Re-identifying People in Video via Learned Temporal Attention and Multi-modal Foundation Models

Cole Hill, Florence Yellin, Krishna Regmi, Dawei Du, Scott McCloskey

Published: 26 Feb 2025, Last Modified: 12 Nov 2025WACVEveryoneCC BY-NC-SA 4.0

Abstract: Biometric recognition from security camera video is a challenging problem when the individuals change clothes or when they are partly occluded. Others have recently demonstrated that CLIP's visual encoder performs well in this domain, but existing methods fail to make use of the model's text encoder or temporal information available in video. In this paper, we present VCLIP, a method for person identification in videos captured in challenging poses and with changes to a person's clothing. Harnessing the power of pre-trained vision-language models, we Jointly train a temporal fusion network while fine-tuning the visual encoder.

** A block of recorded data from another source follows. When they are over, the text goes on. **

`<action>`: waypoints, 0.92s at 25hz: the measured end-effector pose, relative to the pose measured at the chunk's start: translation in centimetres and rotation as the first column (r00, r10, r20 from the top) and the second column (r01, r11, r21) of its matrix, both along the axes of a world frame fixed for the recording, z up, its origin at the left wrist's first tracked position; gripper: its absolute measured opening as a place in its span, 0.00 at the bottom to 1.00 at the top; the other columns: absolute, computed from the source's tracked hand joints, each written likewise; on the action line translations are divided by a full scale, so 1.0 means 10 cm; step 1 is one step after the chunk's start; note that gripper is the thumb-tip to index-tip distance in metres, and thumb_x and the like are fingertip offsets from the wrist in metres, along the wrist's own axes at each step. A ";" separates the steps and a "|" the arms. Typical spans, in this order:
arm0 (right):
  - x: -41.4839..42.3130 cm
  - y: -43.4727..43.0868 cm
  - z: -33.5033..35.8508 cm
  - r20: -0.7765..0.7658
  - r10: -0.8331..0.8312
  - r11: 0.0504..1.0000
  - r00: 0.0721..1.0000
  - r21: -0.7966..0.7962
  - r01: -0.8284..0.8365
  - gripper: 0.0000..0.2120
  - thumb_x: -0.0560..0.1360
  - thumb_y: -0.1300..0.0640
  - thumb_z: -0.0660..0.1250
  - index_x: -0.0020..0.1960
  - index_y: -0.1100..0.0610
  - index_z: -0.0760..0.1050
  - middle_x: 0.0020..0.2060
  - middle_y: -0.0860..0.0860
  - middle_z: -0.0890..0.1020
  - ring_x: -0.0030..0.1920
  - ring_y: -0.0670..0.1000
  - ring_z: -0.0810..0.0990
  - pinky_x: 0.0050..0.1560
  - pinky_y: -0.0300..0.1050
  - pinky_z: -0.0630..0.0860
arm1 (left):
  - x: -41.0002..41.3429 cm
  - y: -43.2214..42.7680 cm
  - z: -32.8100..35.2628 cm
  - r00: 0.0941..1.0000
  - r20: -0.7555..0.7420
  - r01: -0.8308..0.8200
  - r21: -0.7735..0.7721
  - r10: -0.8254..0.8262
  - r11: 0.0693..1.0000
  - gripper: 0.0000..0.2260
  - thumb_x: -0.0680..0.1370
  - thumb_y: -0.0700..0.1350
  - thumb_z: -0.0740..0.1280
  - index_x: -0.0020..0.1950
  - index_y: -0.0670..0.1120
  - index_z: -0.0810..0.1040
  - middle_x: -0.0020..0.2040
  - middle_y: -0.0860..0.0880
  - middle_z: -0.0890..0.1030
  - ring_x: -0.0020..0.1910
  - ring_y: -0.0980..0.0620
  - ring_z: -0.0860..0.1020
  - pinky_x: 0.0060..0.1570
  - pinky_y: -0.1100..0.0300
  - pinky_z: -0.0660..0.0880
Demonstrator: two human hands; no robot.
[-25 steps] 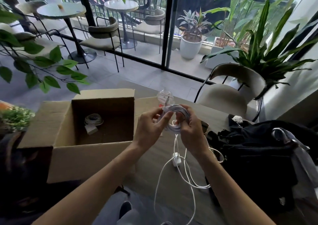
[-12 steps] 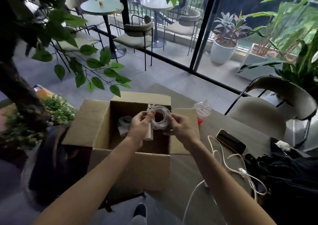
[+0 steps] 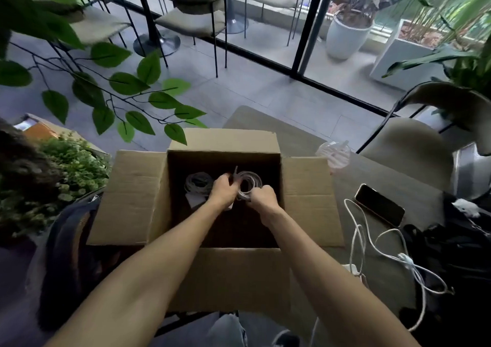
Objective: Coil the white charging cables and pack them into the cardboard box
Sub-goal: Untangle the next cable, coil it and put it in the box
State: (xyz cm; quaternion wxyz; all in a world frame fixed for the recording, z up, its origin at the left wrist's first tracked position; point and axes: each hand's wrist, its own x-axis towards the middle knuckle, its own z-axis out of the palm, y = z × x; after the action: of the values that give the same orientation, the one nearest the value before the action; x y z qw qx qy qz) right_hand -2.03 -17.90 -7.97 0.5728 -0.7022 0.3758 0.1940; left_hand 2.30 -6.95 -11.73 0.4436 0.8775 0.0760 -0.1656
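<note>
An open cardboard box [image 3: 308,187] stands at the table's left end with its flaps spread. Both my hands reach down inside it and hold one coiled white charging cable [image 3: 251,182]. My left hand [image 3: 222,190] grips the coil's left side and my right hand [image 3: 264,196] grips its lower right. A second coiled white cable [image 3: 198,183] with a white plug lies on the box floor to the left. Loose white cables [image 3: 377,243] trail uncoiled on the table to the right of the box.
A dark phone [image 3: 380,204] lies right of the box, a black bag [image 3: 457,245] beyond it. A clear plastic cup [image 3: 334,154] stands behind the right flap. Leafy branches [image 3: 138,86] hang over the box's left. A chair [image 3: 409,145] stands at the far right.
My hands have carried the coiled cable from above the table leftwards and down into the box. The view has swung left and downward to follow.
</note>
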 end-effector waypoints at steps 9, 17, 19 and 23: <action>-0.05 0.01 -0.01 0.001 0.349 0.907 0.937 -0.252 -0.338 0.17 0.77 0.58 0.60 0.62 0.65 0.77 0.61 0.64 0.79 0.62 0.64 0.77 0.59 0.48 0.74 | 0.23 -0.07 -0.32 0.935 -0.085 0.350 0.396 -0.345 0.849 0.13 0.82 0.46 0.62 0.53 0.38 0.81 0.50 0.37 0.83 0.49 0.39 0.83 0.37 0.58 0.69; -0.14 -0.23 0.07 -0.046 0.525 0.819 0.850 -0.243 -0.520 0.20 0.78 0.58 0.63 0.67 0.66 0.74 0.64 0.64 0.77 0.64 0.63 0.77 0.61 0.50 0.74 | 0.29 -0.26 -0.29 0.829 -0.306 0.557 0.529 -0.468 0.641 0.12 0.80 0.39 0.64 0.62 0.37 0.74 0.59 0.37 0.78 0.56 0.40 0.78 0.46 0.54 0.72; -0.18 -0.28 0.19 0.015 0.517 0.820 0.856 -0.296 -0.490 0.18 0.78 0.58 0.63 0.62 0.68 0.75 0.61 0.66 0.79 0.61 0.65 0.78 0.57 0.50 0.75 | 0.25 -0.30 -0.17 0.877 -0.196 0.468 0.554 -0.438 0.688 0.11 0.79 0.39 0.66 0.60 0.37 0.76 0.57 0.36 0.78 0.55 0.38 0.78 0.46 0.52 0.73; -0.23 -0.53 0.59 0.238 0.502 0.838 0.832 -0.371 -0.399 0.16 0.79 0.60 0.62 0.63 0.66 0.76 0.59 0.65 0.80 0.59 0.65 0.79 0.62 0.54 0.75 | 0.18 -0.40 0.34 0.891 0.144 0.295 0.539 -0.431 0.789 0.08 0.77 0.45 0.67 0.52 0.43 0.81 0.49 0.39 0.82 0.48 0.38 0.81 0.44 0.49 0.77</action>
State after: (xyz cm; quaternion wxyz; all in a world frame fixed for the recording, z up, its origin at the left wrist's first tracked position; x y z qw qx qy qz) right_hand -4.38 -23.19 -2.05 0.4483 -0.8734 0.1228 0.1458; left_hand 4.15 -10.91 -8.30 0.1643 0.9740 -0.1137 -0.1066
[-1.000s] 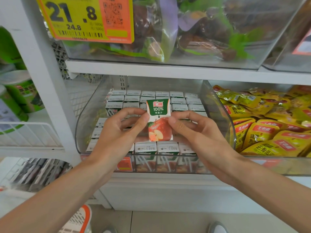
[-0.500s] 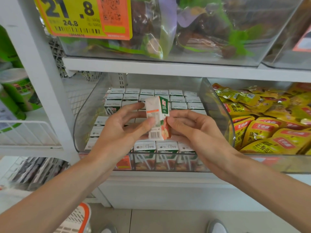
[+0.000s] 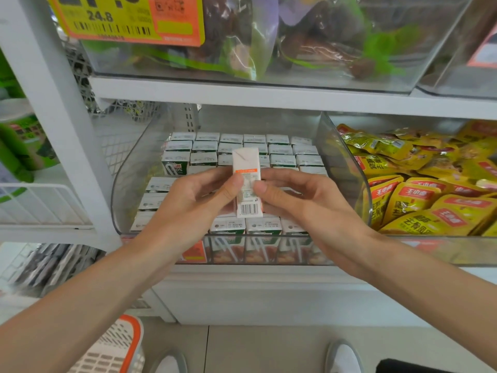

To leverage the cross-modal embedding space, we use learned biometric pedestrian attribute features to further enhance our model's person re-identification (Re-ID) ability. We demonstrate significant performance improvements via experiments with the MEVID and CCVID datasets, particularly in the more challenging clothes-changing conditions. In support of this and future methods that use textual attributes for Re-ID with multimodal models, we release a dataset of annotated pedestrian attributes for the popular MEVID dataset [4].